Raw data START

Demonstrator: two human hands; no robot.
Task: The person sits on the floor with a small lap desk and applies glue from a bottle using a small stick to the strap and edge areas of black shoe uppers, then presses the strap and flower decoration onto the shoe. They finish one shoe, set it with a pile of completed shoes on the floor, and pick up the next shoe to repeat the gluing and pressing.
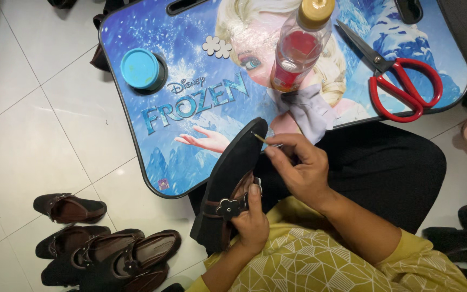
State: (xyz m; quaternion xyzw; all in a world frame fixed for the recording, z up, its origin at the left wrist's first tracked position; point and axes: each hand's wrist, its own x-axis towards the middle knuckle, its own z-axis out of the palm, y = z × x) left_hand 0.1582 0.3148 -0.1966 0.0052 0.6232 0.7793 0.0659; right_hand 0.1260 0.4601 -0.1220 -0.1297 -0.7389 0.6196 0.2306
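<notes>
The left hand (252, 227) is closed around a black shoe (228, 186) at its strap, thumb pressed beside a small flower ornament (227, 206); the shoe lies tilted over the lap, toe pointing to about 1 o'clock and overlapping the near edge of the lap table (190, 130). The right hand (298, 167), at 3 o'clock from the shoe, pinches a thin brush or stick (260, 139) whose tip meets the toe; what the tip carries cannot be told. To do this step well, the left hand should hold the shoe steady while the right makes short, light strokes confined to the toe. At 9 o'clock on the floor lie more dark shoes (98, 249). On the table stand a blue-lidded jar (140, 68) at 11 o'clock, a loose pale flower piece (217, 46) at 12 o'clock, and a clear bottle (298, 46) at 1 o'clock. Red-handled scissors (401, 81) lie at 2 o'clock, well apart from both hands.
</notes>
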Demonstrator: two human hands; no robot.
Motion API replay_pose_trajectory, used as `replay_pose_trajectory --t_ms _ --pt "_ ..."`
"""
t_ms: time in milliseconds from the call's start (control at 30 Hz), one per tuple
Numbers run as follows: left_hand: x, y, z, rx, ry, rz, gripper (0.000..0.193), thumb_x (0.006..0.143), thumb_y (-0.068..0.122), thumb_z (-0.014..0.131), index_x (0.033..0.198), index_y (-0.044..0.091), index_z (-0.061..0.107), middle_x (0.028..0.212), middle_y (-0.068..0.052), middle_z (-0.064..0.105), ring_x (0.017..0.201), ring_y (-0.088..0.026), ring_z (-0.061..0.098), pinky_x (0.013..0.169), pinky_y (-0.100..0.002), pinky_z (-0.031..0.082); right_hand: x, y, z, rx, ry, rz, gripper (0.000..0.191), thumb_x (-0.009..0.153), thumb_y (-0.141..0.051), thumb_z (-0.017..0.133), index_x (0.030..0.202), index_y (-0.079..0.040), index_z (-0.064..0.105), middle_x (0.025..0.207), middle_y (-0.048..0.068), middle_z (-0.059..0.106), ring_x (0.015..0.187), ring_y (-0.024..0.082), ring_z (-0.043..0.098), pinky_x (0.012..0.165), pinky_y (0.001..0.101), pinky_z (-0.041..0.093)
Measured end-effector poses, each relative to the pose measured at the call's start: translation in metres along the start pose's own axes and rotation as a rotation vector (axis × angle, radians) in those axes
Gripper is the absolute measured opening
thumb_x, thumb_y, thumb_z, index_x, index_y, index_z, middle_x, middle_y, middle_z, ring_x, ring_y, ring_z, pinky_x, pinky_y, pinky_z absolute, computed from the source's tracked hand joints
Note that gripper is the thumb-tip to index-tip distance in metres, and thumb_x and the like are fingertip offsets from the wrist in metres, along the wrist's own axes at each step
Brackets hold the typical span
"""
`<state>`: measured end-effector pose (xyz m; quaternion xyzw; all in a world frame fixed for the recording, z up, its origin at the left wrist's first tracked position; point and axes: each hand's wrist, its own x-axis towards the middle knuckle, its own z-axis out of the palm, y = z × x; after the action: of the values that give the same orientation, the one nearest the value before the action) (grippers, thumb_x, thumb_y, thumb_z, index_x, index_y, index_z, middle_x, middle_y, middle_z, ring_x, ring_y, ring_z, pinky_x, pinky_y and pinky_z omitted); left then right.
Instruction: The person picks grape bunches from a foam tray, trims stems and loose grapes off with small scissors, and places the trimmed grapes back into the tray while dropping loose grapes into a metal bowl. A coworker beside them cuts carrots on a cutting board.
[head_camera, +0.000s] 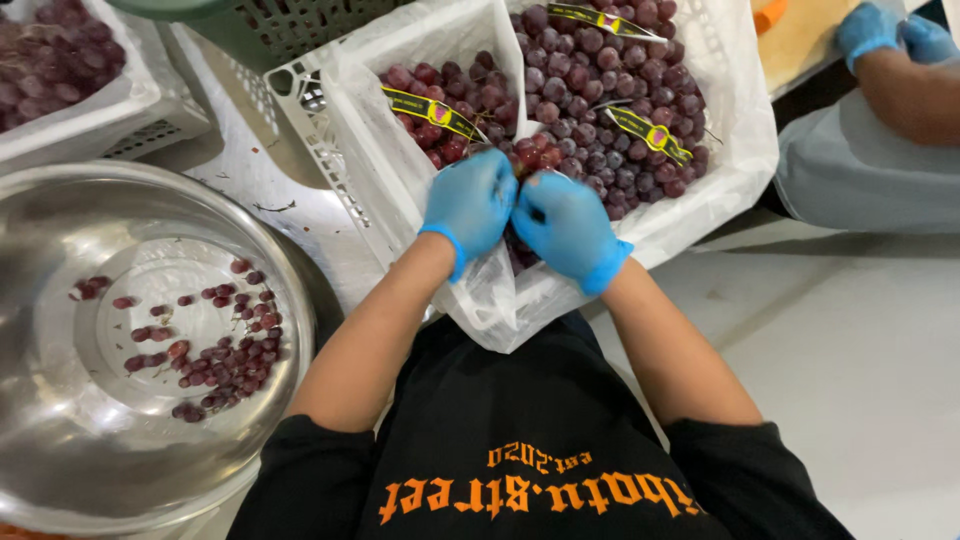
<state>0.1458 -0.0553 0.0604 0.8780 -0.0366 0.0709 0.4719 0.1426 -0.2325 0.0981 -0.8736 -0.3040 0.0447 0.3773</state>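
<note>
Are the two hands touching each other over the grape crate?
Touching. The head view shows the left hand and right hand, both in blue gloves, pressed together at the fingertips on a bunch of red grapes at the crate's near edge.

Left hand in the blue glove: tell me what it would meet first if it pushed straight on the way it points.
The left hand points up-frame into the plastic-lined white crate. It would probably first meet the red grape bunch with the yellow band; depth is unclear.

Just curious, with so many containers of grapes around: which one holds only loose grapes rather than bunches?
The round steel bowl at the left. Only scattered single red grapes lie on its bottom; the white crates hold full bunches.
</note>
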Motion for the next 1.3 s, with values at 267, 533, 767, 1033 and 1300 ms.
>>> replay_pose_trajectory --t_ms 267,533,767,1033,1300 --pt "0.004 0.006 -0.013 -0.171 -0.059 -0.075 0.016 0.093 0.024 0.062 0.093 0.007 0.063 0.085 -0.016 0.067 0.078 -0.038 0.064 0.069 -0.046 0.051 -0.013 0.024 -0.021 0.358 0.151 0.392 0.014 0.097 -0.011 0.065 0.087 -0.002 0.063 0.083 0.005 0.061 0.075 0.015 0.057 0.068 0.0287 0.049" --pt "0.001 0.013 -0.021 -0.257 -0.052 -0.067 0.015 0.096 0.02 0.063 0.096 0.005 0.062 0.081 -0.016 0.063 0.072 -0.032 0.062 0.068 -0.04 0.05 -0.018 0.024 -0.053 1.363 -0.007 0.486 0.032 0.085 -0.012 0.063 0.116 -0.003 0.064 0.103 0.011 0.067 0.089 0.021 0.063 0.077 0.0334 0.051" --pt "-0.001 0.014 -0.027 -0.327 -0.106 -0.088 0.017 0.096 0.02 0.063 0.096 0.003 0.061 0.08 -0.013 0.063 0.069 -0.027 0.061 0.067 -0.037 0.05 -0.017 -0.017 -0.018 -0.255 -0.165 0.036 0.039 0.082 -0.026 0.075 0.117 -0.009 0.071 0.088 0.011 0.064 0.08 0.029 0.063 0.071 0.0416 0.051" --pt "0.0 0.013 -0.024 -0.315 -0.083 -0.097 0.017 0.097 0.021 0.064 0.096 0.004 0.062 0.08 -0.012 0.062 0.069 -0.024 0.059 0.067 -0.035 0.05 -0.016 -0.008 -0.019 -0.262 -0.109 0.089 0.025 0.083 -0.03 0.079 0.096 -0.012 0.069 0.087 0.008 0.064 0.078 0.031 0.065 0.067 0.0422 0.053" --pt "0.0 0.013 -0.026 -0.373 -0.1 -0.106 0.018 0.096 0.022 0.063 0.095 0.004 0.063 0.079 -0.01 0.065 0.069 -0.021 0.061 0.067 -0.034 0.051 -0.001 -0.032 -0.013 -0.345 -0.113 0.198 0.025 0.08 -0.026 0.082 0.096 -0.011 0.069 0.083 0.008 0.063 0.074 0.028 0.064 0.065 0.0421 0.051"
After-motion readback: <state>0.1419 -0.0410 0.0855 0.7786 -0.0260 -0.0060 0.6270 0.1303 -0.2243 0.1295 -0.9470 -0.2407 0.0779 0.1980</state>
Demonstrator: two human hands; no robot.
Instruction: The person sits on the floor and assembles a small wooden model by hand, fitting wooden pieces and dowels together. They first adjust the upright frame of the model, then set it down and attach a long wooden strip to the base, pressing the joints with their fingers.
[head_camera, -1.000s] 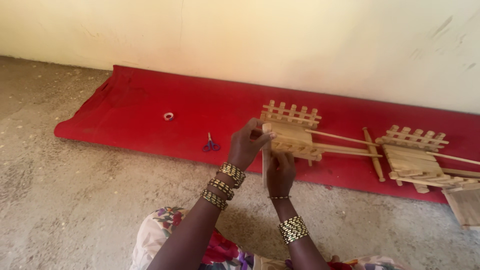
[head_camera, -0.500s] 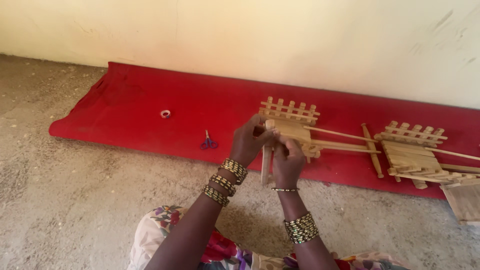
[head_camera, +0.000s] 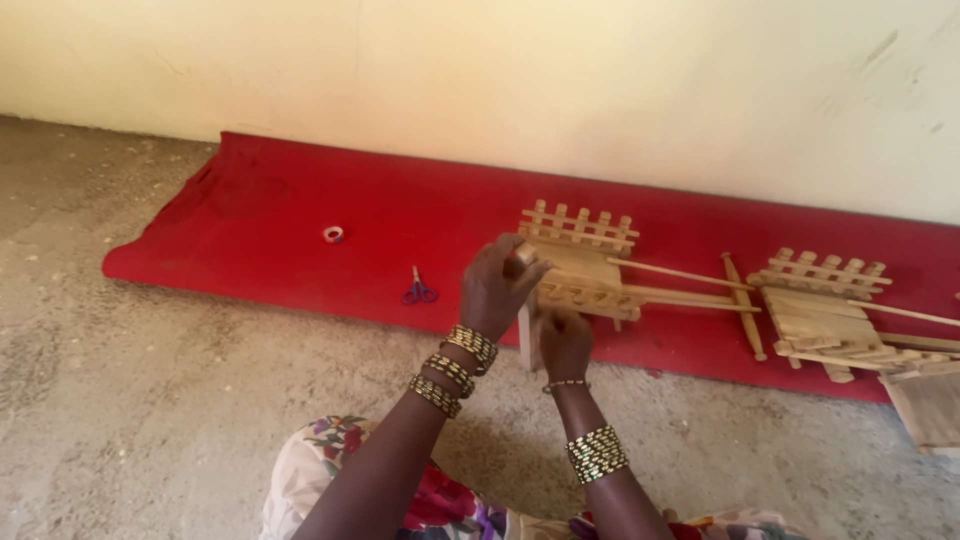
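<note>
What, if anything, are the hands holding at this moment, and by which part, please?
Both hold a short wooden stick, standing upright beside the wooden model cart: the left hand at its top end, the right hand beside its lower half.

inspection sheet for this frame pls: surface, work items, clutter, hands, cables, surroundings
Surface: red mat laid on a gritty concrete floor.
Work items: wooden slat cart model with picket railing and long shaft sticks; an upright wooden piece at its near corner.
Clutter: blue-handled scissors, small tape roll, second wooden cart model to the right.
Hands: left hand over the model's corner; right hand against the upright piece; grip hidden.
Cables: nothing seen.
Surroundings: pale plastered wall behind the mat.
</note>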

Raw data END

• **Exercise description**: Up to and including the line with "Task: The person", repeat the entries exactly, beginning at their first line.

• **Exercise response**:
Demonstrator: two human hands; no robot.
Task: The person sits on the floor with a small lap desk and applies glue from a bottle using a small stick to the strap and edge areas of black shoe uppers, then presses the strap and flower decoration onto the shoe. They finish one shoe, set it with a pile of completed shoes on the floor, and pick up the next shoe to repeat the gluing and pressing.

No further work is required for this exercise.